Sebagai wilayah yang sedang bertumbuh pesat dari berbagai bidang, Asia Tenggara ternyata memiliki kesamaan dengan Amerika Latin. 2 wilayah ini berbagi kesamaan latar belakang sejarah dengan kolonialisme, pluralisme budaya, dan spiritualismenya. Pusat Studi Asia Tenggara (PSSAT) Universitas Gadjah Mada (UGM) menggelar SEA CHAT #22 “Regional Literature Between SEA and Latin America, What Makes the Differences?” oleh Gladhys Elliona Syahutari. Diskusi seputar perkembangan literatur antar 2 wilayah pada Jumat (28/02/2020) di Perpusatakaan PSSAT ini dihadiri oleh umum dan mahasiswa magang dari Singapura, Belgia, dan Filipina.
Faktanya, 4 dari 11 negara di Asia Tenggara ternyata bisa memahami bahasa satu sama lain. Sebut saja Indonesia, Malaysia, Singapura, dan Brunei dengan rumpun akar bahasa Melayu atau Austronesia. Demikian juga Thailand dan Laos, walau tidak begitu bisa memahami satu sama lain, namun berasal dari rumpun bahasa yang sama (Kra-Dai). Sebaliknya, di wilayah Amerika Latin mayoritas antar negara dapat saling berkomunikasi menggunakan bahasa Spanyol, atau bahasa Portugis dan Brazil yang masih satu rumpun.

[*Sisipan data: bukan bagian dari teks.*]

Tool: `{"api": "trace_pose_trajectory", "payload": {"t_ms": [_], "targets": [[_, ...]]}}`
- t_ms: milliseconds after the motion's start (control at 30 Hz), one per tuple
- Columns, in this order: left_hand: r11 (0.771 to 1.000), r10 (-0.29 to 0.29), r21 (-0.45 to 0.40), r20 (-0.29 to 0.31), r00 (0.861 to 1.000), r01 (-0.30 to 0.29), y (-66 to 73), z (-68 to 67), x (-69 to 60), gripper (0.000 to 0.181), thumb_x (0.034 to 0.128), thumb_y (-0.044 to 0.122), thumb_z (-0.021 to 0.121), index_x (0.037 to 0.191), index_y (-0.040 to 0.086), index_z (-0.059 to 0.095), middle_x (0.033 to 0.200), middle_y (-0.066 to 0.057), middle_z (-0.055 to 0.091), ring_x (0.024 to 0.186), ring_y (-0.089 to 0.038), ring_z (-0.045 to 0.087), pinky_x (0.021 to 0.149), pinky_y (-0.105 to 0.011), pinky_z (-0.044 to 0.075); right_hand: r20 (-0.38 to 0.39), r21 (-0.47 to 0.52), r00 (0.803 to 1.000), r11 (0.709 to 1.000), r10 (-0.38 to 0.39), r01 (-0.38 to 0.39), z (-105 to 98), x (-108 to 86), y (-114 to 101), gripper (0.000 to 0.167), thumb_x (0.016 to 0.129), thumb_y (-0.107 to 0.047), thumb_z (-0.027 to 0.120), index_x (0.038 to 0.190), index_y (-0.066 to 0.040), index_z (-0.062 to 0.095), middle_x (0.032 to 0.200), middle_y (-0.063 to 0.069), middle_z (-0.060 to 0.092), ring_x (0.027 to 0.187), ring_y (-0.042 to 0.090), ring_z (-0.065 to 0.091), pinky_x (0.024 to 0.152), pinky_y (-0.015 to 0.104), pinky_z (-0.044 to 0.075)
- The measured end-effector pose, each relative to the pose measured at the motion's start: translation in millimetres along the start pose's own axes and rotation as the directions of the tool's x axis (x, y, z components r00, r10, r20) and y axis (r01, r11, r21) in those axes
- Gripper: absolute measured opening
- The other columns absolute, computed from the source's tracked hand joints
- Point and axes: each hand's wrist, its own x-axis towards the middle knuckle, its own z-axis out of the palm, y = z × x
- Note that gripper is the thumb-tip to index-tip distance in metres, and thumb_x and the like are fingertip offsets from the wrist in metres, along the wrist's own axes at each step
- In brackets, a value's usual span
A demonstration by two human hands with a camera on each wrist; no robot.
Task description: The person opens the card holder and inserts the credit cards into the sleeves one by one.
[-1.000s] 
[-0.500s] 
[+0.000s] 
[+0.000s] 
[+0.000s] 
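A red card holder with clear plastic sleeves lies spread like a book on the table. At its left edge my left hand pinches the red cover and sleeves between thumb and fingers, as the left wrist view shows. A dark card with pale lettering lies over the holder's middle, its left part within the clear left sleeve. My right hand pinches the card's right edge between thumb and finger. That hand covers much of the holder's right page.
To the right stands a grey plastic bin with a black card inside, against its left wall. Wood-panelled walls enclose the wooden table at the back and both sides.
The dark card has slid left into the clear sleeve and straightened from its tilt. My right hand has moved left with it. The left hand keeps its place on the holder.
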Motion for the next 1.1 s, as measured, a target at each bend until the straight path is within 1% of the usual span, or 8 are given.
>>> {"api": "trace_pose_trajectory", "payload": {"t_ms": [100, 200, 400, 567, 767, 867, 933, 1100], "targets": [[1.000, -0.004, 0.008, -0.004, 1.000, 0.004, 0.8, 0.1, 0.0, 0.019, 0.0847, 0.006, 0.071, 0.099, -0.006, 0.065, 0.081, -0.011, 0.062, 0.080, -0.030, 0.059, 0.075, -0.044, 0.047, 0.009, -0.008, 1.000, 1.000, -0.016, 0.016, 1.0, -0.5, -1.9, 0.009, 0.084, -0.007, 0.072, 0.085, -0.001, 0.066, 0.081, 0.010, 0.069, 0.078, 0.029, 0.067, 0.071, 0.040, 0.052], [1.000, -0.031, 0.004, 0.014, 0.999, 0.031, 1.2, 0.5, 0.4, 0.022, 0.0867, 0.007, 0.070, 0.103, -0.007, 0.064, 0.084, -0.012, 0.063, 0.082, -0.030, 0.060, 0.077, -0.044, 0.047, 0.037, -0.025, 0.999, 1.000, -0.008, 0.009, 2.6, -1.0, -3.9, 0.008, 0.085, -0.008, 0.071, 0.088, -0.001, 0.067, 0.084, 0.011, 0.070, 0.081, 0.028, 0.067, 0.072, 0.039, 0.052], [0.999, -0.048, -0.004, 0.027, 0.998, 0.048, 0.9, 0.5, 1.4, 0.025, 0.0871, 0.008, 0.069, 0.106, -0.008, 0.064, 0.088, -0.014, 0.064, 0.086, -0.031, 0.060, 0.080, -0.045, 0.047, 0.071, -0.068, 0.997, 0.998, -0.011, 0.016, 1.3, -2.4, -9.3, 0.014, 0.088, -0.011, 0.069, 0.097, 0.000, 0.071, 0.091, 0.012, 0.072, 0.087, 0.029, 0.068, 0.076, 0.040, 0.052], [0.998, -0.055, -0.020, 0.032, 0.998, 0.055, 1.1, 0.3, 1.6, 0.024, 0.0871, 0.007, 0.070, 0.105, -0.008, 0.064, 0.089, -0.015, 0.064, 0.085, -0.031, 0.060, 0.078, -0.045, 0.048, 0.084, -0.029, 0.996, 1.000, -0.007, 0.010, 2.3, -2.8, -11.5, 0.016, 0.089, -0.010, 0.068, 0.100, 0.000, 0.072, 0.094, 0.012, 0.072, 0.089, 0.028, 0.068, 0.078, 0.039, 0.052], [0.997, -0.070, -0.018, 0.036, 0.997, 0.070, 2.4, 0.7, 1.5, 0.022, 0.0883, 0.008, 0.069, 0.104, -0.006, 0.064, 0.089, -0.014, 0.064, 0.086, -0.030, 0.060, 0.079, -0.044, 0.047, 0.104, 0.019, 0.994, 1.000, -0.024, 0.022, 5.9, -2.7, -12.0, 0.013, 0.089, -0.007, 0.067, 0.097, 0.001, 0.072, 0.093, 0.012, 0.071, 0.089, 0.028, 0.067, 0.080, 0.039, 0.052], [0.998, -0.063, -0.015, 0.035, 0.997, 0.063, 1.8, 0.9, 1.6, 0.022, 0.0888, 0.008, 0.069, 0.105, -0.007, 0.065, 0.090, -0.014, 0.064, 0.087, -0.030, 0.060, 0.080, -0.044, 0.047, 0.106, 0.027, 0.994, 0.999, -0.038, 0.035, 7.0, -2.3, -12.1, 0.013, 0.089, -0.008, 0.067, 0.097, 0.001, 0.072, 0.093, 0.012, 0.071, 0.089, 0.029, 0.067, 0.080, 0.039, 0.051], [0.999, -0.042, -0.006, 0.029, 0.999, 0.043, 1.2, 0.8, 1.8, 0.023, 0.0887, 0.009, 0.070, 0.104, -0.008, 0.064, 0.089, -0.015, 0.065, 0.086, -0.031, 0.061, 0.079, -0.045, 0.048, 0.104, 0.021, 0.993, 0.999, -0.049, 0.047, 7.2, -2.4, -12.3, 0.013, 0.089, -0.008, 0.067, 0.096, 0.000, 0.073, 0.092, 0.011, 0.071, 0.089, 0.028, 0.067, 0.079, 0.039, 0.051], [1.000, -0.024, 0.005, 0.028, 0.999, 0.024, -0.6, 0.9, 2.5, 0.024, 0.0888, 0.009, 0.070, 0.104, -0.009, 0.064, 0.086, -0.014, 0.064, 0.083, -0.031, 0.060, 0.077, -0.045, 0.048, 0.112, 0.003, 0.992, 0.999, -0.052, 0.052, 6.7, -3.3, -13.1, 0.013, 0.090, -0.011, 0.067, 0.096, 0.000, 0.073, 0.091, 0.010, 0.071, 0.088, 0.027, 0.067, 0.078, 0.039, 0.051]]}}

Hal ini sedikit banyak menjelaskan mengapa sastra di Amerika Latin cukup kompak jika dibandingkan dengan Asia Tenggara.
Jika dilihat dari sisi penjajahan, mayoritas negara di Amerika Latin sudah merdeka lebih dulu daripada rata-rata Asia Tenggara yang baru merdeka pada abad-20. Penggunaan bahasa kolonial, membuat Amerika Latin mudah dipahami oleh Eropa yang merupakan pusat ilmu pengetahuan. Didukung dengan banyaknya akademisi Amerika Latin yang banyak belajar dan berkarya di Eropa, hingga pulang membawa kekayaan ilmu pengetahuan. Keuntungan geografis ini tentu tidak didapat Asia Tenggara yang terletak jauh dari Eropa atau Amerika.
Beberapa fakta ini tentunya menunjukkan keunikan atau tantangan sastra Asia Tenggara. “Berapa banyak sastrawan Asia Tenggara yang belajar bahasa Asia Tenggara lainnya?” tanya Gladhys, mahasiswa Pascasarjana Pengkajian Seni Pertunjukan dan Seni Rupa UGM. Pertanyaan ini memancing diskusi aktif antar peserta. Tentu jawabannya tidak banyak. Sastrawan Asia Tenggara cenderung menerjemahkan karyanya ke bahasa Inggris, baru kemudian diedarkan ke kawasan Asia Tenggara, yang permintaannya pun tidak banyak. Sebagai contoh, novel terkenal Laskar Pelangi yang diterjemahkan ke banyak bahasa, namun tidak satupun bahasa Asia Tenggara.
Ketertarikan Gladhys pada topik ini berawal ketika Ia menjadi asisten kurator sastra di komunitas seni. Baginya, sastra Asia Tenggara yang kaya ini memiliki berbagai tantangan yang harus segera diselesaikan. Salah satunya adalah kemampuan dan kemauan untuk saling belajar bahasa Asia Tenggara. “Saya juga penasaran membaca sastra Thailand. Tapi tentu susah didapatkan disini dan perbedaan bahasa,” ujarnya sebagai penutup.